Mr. PETTENGILL. Would it result inevitably in a small volume of total dollars being in the stock market?

Mr. CORCORAN. Yes; and that is the chief object of it. The other day Dr. Goldenweiser was talking to you about the effect on bank credit of stock-market operations. I do not pretend to be an economist, but I have some experience lately with bank problems. One very interesting result of the stock-market spree of 1928 and 1929 is the effect on the business of local banks. That stock market, with the extreme amount of marginal credit it could reach, employed its machinery for the purpose of floating huge volumes of securities for big listed companies and mergers. With tremendous cost assets so obtained, the big companies bought up or merged smaller corporations, and for their own financing became quite independent of the banking system. As a matter of fact, at one time call loans of those big companies were a more important factor in stock market than bank loans. Now, the financing of small companies operating locally was the chief source of the commercial business of the local banks. As the small units became subsidiaries of the big holding companies, naturally the holding companies tended to finance those subsidiaries not through the local banks as heretofore but through the big banking connections

of the holding company or out of the holding company's own resources. The local bank was therefore financing its own loss of customers by financing the buying of securities in the stock market of these big companies which in turn were absorbing the small local manufacturing companies which were the chief customer of the same banks.

As a result the true commercial lending business of the small banks largely dried up. Then they faced a necessity of finding use for their funds in securities purchases for their own account, and in real estate. When the crash came, the local banks did not have a sufficient portion of their funds in diversified commercial loans. Their money was tied up in securities, their so-called "secondary reserves" which went down with the market or in real estate. That curious circle of the relationship credit extended by small banks to enable securities flotation for big companies is one of the reasons why the banks are having such a hard time now. It is also one of the real reasons for the trend toward monopoly about which the N.R.A. is so worried at the present time. The big companies which obtained large reserves and large resources through flotations in the stock market in 1928 and 1929 are in a position at this minute to buy up and absorb small companies which are having a hard time. You hear a great many prognostications that for that very reason this is going to be the year in which we are going to have the greatest trend toward monopoly we have ever had.

Mr. MAPES. Mr. Chairman

The CHAIRMAN. Mr. Mapes.

Mr. MAPES. One of the arguments in justification for the stock exchanges is that it enables the flotation of new issues.

Mr. CORCORAN. Yes, sir.

Mr. MAPES. Is it your opinion that it enables the flotation of them too easily, and that in the last few years the savings of the people were absorbed in buying new issues without much consideration being given to the merits of the issues?

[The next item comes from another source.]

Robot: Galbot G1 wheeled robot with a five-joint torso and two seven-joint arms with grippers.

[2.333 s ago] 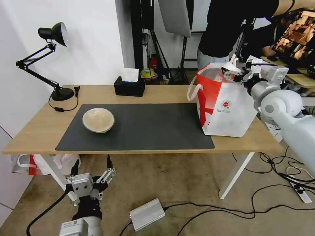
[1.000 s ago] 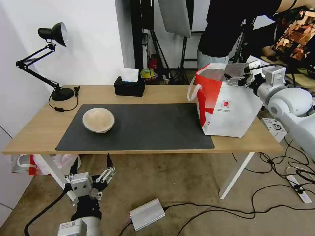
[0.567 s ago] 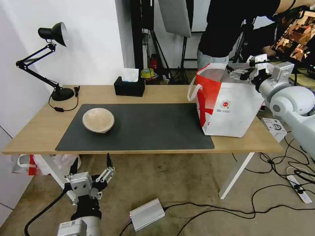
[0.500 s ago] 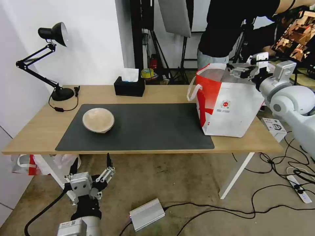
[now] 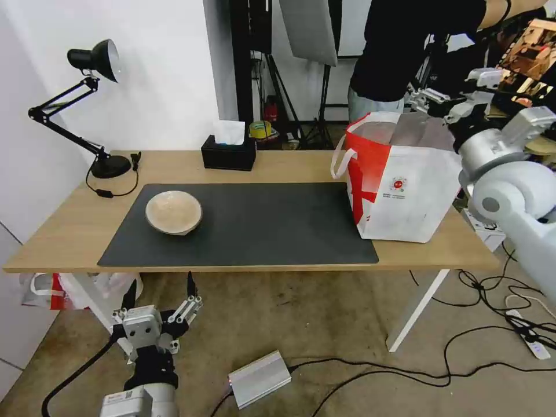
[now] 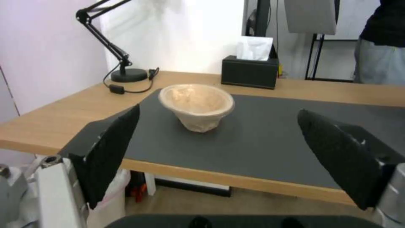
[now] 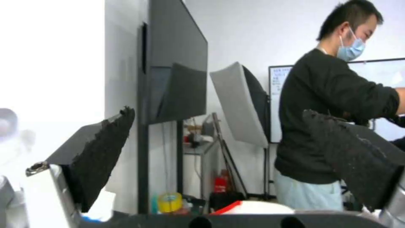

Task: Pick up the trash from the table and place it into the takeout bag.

Mr. CORCORAN. Of course, when you get the ball rolling and you get a continued buying fever which is partly the result and partly the cause of a continued floatation of issues, a great, great deal of capital is wasted because the great distributing machinery built up to help float those securities has to have something to do. It became quite a necessity in 1928 and 1929 for distribution houses to manufacture securities of almost any quality to keep their big machines going.

Whether you think it was a good thing for the stock market to make it possible to float these big issues in 1928 and 1929 with the concentration of industry that inevitably results, depends upon whether you think it is a good thing to have all business in this country in the hands of a comparatively few big companies or whether you think it is a much more healthy-as I do to have it spread among a great many more small industries.

Mr. MAPES. Would it not have been a good thing if there had been some limitation on the sale of investment trust stocks and of the bonds of companies that were merged and perhaps recapitalized on a fictitious basis?

Mr. CORCORAN. Most people think that it would have been a good thing.